The task: Give again, unaltered, the lines of the listing below that run from the line having "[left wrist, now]" through the line having "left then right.".

((

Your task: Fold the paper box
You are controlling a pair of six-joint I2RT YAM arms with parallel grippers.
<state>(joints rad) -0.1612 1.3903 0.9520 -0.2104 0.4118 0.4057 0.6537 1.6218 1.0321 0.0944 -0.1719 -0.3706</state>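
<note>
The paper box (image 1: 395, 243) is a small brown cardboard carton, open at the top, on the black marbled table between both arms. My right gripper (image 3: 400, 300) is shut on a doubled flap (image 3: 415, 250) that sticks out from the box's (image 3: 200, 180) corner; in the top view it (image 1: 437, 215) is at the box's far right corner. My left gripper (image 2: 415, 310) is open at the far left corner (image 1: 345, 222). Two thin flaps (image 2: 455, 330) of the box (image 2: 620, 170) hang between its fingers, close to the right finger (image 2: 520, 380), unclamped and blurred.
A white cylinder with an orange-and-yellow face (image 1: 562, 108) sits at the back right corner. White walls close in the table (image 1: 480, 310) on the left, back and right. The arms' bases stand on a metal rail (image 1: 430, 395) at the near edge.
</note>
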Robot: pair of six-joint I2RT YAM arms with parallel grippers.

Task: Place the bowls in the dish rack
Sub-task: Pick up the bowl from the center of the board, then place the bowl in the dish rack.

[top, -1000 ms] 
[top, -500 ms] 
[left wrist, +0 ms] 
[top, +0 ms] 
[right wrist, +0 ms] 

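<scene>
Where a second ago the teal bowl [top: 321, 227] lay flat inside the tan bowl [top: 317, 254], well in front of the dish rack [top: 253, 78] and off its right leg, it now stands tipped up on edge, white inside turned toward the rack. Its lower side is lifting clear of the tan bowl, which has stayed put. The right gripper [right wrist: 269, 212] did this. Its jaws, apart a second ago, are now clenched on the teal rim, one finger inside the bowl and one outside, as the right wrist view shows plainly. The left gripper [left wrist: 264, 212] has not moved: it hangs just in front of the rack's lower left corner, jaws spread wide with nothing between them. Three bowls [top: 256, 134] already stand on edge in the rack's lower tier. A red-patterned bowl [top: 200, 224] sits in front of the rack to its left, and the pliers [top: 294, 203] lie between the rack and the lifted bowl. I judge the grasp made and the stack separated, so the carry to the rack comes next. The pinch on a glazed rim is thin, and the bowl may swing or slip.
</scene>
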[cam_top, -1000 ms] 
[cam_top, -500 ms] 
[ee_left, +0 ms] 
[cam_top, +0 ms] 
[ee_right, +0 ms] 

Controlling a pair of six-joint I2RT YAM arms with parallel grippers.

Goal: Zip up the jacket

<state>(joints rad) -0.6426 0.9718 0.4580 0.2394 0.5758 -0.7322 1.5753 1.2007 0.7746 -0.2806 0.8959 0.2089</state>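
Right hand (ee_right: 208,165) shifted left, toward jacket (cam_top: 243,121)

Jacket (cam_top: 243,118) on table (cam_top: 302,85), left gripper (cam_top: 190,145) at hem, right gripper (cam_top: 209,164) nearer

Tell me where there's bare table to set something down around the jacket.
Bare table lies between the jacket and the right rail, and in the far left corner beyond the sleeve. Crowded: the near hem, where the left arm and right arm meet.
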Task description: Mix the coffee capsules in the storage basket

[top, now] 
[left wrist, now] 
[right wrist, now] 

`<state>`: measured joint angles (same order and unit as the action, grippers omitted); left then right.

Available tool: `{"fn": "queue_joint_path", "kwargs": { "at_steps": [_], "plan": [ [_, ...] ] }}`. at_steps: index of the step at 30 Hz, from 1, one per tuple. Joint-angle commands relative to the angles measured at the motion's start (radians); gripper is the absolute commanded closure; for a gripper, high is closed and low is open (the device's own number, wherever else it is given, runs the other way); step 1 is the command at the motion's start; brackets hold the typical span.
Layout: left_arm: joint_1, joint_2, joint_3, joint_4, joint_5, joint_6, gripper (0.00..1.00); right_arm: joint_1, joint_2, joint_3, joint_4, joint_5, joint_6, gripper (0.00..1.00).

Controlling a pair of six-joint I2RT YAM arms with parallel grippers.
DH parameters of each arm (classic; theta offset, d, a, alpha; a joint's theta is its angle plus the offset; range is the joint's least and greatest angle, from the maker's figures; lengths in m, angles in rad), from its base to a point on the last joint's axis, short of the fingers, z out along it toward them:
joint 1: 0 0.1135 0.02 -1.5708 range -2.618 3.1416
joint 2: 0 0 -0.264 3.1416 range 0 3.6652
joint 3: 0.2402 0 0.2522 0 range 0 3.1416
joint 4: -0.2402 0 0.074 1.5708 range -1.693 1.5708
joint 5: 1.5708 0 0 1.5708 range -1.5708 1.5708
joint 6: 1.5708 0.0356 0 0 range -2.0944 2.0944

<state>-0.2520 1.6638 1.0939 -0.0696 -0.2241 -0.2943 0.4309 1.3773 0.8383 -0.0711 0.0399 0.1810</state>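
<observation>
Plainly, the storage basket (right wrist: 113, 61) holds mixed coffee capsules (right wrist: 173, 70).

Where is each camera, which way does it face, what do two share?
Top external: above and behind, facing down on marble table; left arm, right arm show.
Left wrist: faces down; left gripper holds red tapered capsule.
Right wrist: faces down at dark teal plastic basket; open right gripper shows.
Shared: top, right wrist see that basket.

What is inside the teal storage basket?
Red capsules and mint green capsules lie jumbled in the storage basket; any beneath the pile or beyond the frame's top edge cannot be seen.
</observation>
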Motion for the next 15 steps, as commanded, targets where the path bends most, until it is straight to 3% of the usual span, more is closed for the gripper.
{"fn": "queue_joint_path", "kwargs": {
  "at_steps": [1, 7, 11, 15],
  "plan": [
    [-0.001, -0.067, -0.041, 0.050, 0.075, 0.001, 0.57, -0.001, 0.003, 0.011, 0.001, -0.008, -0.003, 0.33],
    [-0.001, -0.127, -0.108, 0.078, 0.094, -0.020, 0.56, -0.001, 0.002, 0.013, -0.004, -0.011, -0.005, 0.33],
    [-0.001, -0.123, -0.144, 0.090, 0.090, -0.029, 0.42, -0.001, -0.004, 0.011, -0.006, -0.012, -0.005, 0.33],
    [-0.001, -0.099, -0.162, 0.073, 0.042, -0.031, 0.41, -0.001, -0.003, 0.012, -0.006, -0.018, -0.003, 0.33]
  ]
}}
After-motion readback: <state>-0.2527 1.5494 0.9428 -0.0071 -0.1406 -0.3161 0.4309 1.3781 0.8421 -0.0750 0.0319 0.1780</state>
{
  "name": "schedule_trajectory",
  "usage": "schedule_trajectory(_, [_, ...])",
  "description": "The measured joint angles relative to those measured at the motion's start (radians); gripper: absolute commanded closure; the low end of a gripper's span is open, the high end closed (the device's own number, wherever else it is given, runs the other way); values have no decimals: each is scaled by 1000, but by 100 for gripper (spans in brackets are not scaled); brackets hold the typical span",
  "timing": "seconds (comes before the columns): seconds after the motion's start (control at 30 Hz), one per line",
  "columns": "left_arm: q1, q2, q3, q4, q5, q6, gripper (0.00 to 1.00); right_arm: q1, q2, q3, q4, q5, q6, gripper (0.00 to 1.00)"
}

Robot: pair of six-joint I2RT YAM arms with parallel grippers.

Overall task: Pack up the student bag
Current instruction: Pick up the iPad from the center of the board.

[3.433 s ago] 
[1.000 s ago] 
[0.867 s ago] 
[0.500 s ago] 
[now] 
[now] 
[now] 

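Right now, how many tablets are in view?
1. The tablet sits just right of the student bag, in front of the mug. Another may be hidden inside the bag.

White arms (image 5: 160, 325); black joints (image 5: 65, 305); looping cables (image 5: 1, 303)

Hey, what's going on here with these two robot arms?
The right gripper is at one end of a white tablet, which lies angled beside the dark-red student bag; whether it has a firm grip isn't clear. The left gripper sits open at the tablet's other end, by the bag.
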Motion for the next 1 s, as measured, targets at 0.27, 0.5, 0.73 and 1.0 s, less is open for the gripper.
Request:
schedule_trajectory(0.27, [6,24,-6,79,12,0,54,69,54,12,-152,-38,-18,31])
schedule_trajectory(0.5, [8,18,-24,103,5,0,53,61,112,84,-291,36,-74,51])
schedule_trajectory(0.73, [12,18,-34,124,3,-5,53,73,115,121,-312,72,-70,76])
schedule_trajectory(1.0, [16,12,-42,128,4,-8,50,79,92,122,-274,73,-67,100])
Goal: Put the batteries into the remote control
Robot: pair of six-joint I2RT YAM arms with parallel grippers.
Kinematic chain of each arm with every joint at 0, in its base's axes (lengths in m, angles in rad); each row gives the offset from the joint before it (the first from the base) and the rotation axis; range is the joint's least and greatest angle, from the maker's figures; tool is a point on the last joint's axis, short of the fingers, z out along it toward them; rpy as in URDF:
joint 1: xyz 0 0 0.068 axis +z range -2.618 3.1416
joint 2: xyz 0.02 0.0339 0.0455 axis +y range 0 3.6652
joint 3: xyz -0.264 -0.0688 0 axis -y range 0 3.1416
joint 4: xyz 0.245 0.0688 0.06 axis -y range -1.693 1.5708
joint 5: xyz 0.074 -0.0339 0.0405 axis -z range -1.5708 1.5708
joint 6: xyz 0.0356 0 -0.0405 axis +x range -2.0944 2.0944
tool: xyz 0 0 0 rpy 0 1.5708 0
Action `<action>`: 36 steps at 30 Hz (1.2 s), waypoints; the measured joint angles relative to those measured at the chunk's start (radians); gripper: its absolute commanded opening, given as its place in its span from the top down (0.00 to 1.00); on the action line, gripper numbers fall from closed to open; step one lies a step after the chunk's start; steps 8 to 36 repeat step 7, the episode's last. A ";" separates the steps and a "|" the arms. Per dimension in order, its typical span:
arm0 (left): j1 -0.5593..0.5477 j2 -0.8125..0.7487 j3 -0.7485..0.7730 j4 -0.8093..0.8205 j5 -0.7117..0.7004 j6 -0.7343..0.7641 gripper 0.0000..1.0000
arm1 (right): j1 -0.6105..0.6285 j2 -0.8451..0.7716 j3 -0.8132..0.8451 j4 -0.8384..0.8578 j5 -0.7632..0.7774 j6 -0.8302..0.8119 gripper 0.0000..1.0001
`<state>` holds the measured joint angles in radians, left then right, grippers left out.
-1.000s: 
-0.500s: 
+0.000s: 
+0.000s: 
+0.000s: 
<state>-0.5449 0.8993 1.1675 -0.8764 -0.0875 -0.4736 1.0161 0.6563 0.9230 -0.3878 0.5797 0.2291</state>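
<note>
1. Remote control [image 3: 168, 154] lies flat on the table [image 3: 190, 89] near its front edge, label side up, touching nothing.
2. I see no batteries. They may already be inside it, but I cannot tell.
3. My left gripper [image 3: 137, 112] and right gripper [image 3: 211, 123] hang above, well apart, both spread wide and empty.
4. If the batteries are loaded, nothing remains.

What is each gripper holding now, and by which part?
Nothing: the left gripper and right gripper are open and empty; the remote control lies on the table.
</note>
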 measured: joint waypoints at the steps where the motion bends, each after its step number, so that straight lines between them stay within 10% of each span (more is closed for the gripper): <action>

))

Solution for this exercise:
[left wrist, now] 
[right wrist, now] 

`<state>`: measured joint angles (same order and unit as the action, grippers omitted); left then right.

The output shown is complete.